Hi,
I'm running an Opteron 64 bit server, and in an effort to re-join it to my nagios monitoring, I have tried the install nagios via Yum.
When I type:
yum install nagios, or nagios-nrpe, or nagios-plugins, I get:
"Nothing to do". as output.
In wanting to add the DAG repository to my machine, the documentation i've come across seems vague.
Can someone advise me on either of these issues?
I have come across the following HOWTO, but it kind of jumps around a bit, and the if/else logic is too hard to decipher.
http://www.maxsworld.org/?page_id=115
Any help is most appreciated...
-karlski
yum install nagios, or nagios-nrpe, or nagios-plugins, I get:
"Nothing to do". as output.
This is because nagios is not in the default repositories.
In wanting to add the DAG repository to my machine, the documentation i've come across seems vague. Can someone advise me on either of these issues?
Have considered looking at dag's documentation about this?
I have come across the following HOWTO, but it kind of jumps around a bit, and the if/else logic is too hard to decipher.
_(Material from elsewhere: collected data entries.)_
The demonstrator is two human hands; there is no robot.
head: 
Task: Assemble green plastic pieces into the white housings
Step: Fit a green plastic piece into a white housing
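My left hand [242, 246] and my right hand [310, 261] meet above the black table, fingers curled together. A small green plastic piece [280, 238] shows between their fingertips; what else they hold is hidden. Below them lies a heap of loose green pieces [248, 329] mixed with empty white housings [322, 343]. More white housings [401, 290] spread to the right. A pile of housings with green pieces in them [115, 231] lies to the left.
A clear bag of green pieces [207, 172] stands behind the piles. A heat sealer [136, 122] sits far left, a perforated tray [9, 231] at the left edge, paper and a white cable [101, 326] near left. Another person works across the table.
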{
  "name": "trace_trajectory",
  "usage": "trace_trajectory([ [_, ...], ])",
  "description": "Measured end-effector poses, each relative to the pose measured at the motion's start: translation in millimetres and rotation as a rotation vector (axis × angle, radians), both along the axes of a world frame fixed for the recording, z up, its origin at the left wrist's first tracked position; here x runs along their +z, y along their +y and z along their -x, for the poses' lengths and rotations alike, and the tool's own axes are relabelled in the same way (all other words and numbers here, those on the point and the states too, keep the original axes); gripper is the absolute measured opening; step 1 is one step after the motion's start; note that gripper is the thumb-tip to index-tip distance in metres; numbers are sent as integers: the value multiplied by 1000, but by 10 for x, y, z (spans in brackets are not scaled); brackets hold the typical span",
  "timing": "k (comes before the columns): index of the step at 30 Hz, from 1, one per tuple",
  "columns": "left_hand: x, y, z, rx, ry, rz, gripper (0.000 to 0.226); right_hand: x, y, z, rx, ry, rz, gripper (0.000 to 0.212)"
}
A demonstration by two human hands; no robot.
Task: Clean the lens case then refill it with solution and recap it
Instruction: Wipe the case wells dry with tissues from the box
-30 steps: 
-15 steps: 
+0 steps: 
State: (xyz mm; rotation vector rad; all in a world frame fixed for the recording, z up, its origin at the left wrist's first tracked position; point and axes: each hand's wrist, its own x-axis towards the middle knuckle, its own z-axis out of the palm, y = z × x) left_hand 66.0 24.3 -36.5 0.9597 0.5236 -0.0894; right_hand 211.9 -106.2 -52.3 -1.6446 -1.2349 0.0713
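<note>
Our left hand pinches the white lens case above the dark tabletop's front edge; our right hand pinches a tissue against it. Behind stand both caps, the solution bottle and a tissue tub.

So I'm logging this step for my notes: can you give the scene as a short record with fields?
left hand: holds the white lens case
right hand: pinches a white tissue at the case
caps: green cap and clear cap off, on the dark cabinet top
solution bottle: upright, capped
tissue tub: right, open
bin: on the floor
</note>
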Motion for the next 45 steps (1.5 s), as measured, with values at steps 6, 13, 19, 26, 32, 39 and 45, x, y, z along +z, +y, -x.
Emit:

You might consider the FAQ on dag's site. http://dag.wieers.com/home-made/apt/FAQ.php#B4
I actually fixed this by installing RPMforge, which just so happens to aim at DAG repository, and then all yum commands to install nagios worked great.
That howto on dag just shows the basics of yum really, which i'd kind of read in depth prior to posting. From it, and other documentation, it was hard to make the connect that "installing rpmforge would enable yum to talk to dag", and end up with a yum.repos.d that had these entries:
-rw-r--r-- 1 root root 2364 Feb 16 18:27 CentOS-Base.repo -rw-r--r-- 1 root root 684 Jun 5 02:46 mirrors-rpmforge -rw-r--r-- 1 root root 416 Jun 5 02:46 rpmforge.repo yum.repos.d (END)
So for "installing nagios via yum", and/or "enabling the dag repository", the step-by-step for a 64 bit Centos 3.4 box is:
rpm -ivh rpmforge-release-0.3.4-1.el4.rf.x86_64.rpm
yum install nagios-nrpe
Yum accesses the proper repository, and voila, happiness is acheived.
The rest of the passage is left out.